**Your goal**
Type out the complete listing below word for word, without its pictures.

________________________

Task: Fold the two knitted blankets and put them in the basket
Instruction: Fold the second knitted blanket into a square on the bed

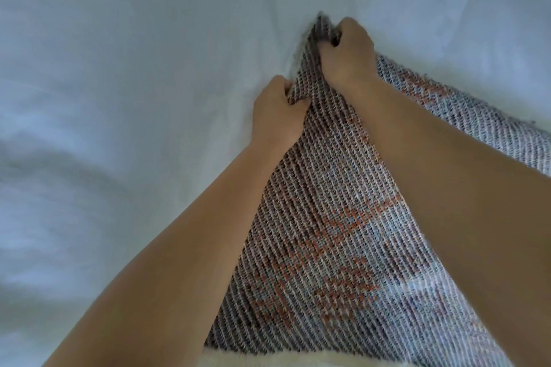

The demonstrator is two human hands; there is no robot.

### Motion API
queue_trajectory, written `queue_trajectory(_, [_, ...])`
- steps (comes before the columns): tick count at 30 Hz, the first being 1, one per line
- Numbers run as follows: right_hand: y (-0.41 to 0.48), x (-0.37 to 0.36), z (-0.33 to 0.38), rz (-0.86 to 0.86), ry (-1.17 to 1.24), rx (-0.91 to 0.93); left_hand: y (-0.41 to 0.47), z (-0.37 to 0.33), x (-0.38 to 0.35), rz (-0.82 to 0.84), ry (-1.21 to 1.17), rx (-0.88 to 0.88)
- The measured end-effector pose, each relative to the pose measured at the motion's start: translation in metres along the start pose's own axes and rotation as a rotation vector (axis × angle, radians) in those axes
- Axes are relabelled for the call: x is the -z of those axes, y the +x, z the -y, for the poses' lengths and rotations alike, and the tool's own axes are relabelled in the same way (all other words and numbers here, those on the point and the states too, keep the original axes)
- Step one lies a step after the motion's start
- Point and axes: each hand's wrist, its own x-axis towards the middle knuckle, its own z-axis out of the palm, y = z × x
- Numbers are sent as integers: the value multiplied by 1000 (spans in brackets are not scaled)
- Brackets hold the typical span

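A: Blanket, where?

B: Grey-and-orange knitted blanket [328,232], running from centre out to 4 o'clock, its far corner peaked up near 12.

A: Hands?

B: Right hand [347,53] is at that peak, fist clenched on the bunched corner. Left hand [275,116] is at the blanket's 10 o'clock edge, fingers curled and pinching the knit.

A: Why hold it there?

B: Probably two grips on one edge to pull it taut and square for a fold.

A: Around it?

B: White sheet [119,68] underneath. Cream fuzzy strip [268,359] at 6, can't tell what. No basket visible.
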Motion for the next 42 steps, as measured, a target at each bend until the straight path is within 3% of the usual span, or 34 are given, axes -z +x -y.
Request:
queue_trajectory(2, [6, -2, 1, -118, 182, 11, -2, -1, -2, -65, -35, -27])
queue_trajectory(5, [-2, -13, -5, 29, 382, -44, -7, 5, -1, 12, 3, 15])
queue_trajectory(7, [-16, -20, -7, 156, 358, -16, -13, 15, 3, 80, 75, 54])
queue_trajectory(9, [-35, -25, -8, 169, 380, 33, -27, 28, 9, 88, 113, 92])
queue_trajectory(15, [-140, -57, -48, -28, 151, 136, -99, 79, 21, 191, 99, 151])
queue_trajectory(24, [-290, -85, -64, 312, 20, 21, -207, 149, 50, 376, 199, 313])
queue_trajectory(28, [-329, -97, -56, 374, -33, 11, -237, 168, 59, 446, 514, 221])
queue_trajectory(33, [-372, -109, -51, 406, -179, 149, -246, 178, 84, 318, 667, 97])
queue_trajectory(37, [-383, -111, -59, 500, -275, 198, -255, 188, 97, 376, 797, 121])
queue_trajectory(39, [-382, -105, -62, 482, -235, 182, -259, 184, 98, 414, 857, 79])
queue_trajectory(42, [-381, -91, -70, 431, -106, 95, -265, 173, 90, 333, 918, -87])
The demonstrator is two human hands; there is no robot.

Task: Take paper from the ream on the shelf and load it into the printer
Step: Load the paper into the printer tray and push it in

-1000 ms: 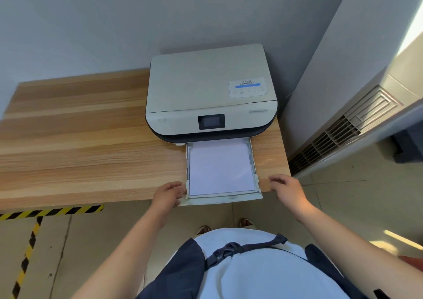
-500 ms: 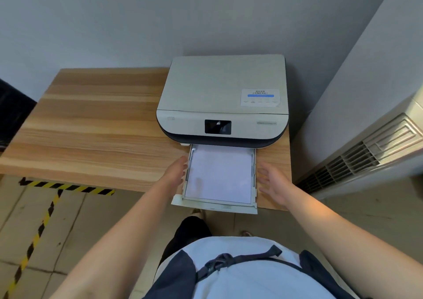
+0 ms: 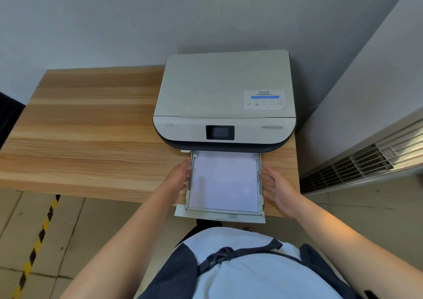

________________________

**Your solution**
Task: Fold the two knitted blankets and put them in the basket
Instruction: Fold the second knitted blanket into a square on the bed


The demonstrator is two human hands; there is no robot.

### Motion API
queue_trajectory, written `queue_trajectory(_, [_, ...])`
- steps (comes before the columns): tick count at 30 Hz, the first being 1, one per line
- Numbers run as follows: right_hand: y (-0.41 to 0.48), x (-0.37 to 0.36), z (-0.33 to 0.38), rz (-0.86 to 0.86), ry (-1.17 to 1.24), rx (-0.91 to 0.93); left_hand: y (-0.41 to 0.47), z (-0.37 to 0.33), x (-0.38 to 0.35), rz (-0.82 to 0.84), ry (-1.21 to 1.17), rx (-0.88 to 0.88)
- The measured end-effector pose, each relative to the pose measured at the motion's start: translation in metres along the start pose's own axes and rotation as a rotation vector (axis × angle, radians) in those axes
- Axes are relabelled for the call: x is the -z of those axes, y the +x, z the -y, for the poses' lengths and rotations alike, and the tool's own axes are relabelled in the same way (all other words and numbers here, those on the point and the states too, keep the original axes)
- Step one lies a step after the motion's start
- Point and axes: each hand's wrist, its own x-axis towards the middle knuckle, its own z-axis out of the palm, y = z × x
- Numbers are sent as integers: the value multiplied by 1000 (spans in brackets are not scaled)
- Brackets hold the typical span

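A: Blanket, where?

B: Grey-and-orange knitted blanket [328,232], running from centre out to 4 o'clock, its far corner peaked up near 12.

A: Hands?

B: Right hand [347,53] is at that peak, fist clenched on the bunched corner. Left hand [275,116] is at the blanket's 10 o'clock edge, fingers curled and pinching the knit.

A: Why hold it there?

B: Probably two grips on one edge to pull it taut and square for a fold.

A: Around it?

B: White sheet [119,68] underneath. Cream fuzzy strip [268,359] at 6, can't tell what. No basket visible.
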Motion for the next 42 steps, as measured, a target at each bend until the straight path is within 3% of the usual span, or 34 are given, axes -z +x -y.
Request:
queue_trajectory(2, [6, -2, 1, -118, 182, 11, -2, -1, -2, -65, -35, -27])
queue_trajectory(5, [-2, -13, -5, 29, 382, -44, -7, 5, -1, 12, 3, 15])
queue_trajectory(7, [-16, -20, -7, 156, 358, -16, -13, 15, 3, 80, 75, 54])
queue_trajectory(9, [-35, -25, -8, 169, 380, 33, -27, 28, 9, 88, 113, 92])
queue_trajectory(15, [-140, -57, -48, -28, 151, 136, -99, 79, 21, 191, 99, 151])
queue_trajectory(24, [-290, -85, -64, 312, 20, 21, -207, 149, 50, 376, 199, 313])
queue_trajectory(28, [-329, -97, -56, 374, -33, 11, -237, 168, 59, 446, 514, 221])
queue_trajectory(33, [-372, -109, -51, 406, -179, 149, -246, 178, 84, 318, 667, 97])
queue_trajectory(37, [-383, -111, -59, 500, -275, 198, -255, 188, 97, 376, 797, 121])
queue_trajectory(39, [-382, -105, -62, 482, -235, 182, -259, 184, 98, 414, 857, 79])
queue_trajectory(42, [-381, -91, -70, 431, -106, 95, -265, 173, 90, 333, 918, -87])
The demonstrator is two human hands; there is no robot.

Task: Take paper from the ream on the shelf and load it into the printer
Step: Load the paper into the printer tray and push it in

-1000 ms: 
-500 ms: 
+0 ms: 

The output for this exercise is complete.